- Exercise brief -
Search the listing for the word "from" and copy every line where it turns up.

- Data provided -
= = = = =
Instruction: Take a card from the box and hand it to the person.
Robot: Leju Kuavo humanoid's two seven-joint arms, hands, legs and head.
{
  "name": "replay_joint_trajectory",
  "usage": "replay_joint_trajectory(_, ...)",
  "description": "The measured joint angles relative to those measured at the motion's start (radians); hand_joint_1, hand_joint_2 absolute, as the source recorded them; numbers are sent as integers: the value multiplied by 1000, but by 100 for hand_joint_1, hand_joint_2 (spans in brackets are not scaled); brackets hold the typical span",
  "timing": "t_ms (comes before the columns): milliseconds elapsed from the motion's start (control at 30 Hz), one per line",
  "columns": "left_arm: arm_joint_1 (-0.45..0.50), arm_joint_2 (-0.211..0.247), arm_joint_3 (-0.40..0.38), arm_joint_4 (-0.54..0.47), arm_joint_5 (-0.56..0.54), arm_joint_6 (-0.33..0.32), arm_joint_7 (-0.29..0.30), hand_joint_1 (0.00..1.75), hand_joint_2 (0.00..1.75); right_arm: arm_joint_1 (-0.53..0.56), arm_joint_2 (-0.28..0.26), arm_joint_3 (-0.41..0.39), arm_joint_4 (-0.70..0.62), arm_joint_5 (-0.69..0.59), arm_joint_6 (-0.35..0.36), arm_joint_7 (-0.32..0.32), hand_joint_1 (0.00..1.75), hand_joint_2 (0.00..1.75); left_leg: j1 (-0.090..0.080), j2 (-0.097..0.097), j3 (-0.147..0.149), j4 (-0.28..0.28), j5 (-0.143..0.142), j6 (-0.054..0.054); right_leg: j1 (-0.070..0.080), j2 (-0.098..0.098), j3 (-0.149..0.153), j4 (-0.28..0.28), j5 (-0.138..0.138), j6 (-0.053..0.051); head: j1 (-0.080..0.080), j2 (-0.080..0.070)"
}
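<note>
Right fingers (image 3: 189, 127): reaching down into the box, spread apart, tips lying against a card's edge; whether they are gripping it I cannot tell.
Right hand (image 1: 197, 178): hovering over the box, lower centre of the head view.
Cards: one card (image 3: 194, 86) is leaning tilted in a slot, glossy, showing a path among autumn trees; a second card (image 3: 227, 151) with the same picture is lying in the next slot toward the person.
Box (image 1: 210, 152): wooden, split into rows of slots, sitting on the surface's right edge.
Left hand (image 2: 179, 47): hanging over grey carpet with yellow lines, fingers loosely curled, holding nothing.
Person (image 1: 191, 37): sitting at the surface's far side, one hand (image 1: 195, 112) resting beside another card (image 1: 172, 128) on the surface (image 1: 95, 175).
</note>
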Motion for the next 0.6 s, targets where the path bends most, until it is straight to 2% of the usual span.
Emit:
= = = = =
- Answer box -
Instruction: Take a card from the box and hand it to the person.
  "timing": "t_ms (comes before the columns): milliseconds elapsed from the motion's start (control at 30 Hz), one per line",

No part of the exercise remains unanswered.